WHAT NEEDS TO BE DONE: Look through the data below and report how many lines include "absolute". Only the number should be given.

-------- RECORDED DATA --------

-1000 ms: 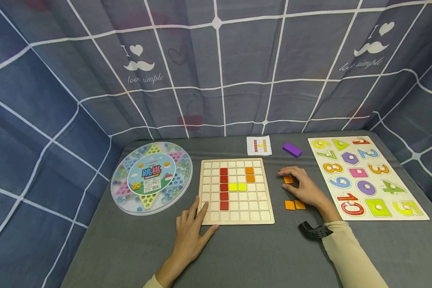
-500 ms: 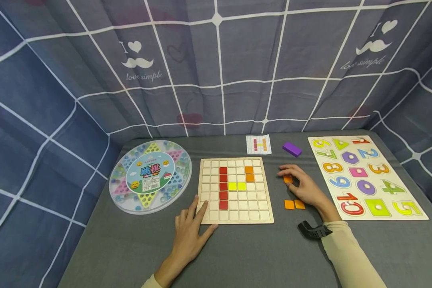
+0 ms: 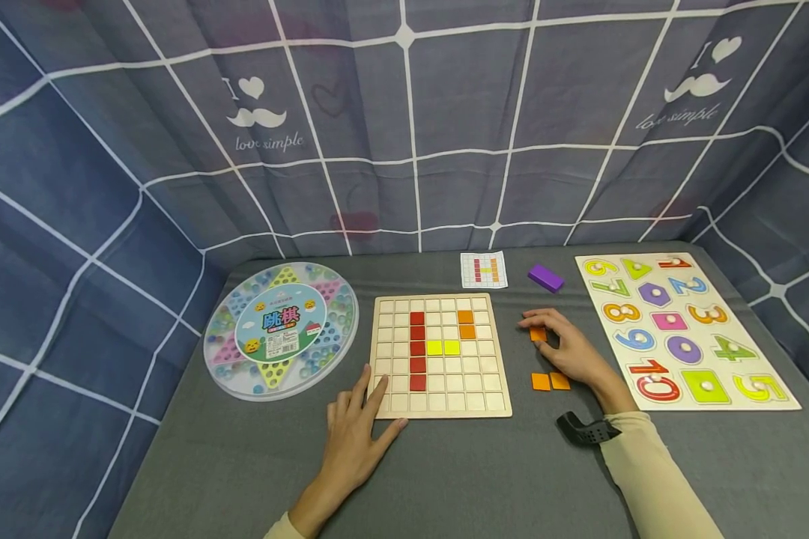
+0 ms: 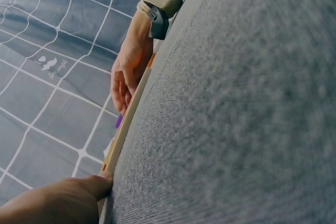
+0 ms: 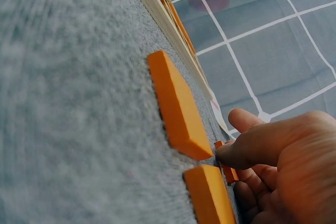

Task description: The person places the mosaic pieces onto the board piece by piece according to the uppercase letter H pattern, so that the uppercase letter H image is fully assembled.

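Observation:
On the grey cloth lies a wooden grid board (image 3: 475, 404) with a column of red tiles (image 3: 417, 347), two yellow tiles (image 3: 443, 347) and two orange tiles (image 3: 467, 331). My left hand (image 3: 353, 434) rests at its front left corner, index and middle fingertips on the frame and thumb at the front edge. To the right of the board, my right hand (image 3: 569, 352) pinches a loose orange tile (image 3: 537, 335); the right wrist view shows the thumb against this tile (image 5: 229, 173), with fingers beyond. Two more orange tiles (image 3: 550, 382) lie side by side, nearer the front.
A printed pattern card (image 3: 483, 271) and a purple block (image 3: 545, 278) lie behind the board. A round Chinese checkers set (image 3: 216, 359) sits to the left. At right is a number and shape puzzle board (image 3: 748, 348). A patterned curtain (image 3: 357, 97) hangs behind.
My right thumb has drawn in slightly against the orange tile. My left hand stays at the board's corner, and the tiles on the board are unchanged. The head view shifts slightly.

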Demonstrator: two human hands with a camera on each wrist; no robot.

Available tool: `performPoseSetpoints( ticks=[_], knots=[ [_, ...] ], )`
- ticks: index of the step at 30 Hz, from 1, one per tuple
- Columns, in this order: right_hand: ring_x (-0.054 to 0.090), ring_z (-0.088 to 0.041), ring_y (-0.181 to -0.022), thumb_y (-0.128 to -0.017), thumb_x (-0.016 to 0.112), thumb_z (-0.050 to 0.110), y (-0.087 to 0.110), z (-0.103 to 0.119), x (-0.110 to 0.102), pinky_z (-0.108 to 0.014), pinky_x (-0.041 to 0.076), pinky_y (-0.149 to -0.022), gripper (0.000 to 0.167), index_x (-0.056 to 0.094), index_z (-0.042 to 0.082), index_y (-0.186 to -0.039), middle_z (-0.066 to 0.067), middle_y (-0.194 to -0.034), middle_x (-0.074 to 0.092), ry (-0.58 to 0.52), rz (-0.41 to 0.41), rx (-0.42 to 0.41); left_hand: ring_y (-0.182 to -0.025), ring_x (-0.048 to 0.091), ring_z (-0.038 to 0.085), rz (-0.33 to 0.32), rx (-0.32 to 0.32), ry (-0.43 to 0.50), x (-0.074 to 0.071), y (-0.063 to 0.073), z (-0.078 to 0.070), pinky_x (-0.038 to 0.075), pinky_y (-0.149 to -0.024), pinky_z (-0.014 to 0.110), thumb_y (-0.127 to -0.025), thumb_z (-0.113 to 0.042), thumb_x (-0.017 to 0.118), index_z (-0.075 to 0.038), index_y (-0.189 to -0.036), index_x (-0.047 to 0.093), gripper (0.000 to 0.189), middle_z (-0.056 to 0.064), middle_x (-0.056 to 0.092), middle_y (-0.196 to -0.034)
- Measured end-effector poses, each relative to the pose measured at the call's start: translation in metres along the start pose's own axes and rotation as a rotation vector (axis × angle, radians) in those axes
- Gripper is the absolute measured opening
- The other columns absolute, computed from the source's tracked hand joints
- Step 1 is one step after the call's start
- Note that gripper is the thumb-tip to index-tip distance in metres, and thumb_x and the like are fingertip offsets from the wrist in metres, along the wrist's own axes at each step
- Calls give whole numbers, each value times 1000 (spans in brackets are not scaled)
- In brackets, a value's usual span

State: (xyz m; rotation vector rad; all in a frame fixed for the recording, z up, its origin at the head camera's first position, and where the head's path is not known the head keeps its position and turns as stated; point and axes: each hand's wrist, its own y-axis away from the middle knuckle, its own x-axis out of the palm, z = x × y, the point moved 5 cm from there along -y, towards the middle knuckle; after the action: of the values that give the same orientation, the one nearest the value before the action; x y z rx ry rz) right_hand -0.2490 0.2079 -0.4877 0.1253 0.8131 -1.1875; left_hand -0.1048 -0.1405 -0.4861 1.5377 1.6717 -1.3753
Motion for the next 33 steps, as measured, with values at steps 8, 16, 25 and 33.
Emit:
performPoseSetpoints(
  ticks=[8,16,25,33],
  knots=[
    [48,-31,-124,-82,64,-14,1,1,0,-4,18,-103,42,67,8,-117,-14,-131,57,-3,7,23,-93,43,21,-2,2,-1,0,0,0,27,-78,37,-82,-49,74,-14,-144,52,74,19,37,-155],
    [48,-27,-123,-85,64,-9,1,-4,0,-6,19,-104,38,67,9,-118,-10,-131,57,24,9,47,-93,43,21,-5,7,-2,0,0,0,27,-78,37,-82,-50,74,-13,-143,52,74,19,38,-154],
    [49,-15,-122,-87,66,-7,2,-4,0,-6,21,-104,35,68,11,-116,-8,-129,60,4,3,54,-92,43,21,-3,6,-7,0,0,0,27,-78,37,-82,-49,74,-13,-143,53,74,19,38,-154],
    [52,-5,-115,-85,69,-9,1,8,-4,-5,26,-100,32,69,7,-113,-12,-123,64,-15,-48,35,-92,42,21,3,0,0,0,-1,0,27,-78,37,-82,-49,74,-13,-143,52,74,19,37,-155]
  ],
)
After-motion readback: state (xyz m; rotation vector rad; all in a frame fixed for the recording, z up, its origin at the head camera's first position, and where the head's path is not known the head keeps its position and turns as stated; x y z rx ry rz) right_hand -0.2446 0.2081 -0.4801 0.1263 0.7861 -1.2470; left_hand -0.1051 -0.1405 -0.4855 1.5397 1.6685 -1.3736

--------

ANSWER SPACE: 2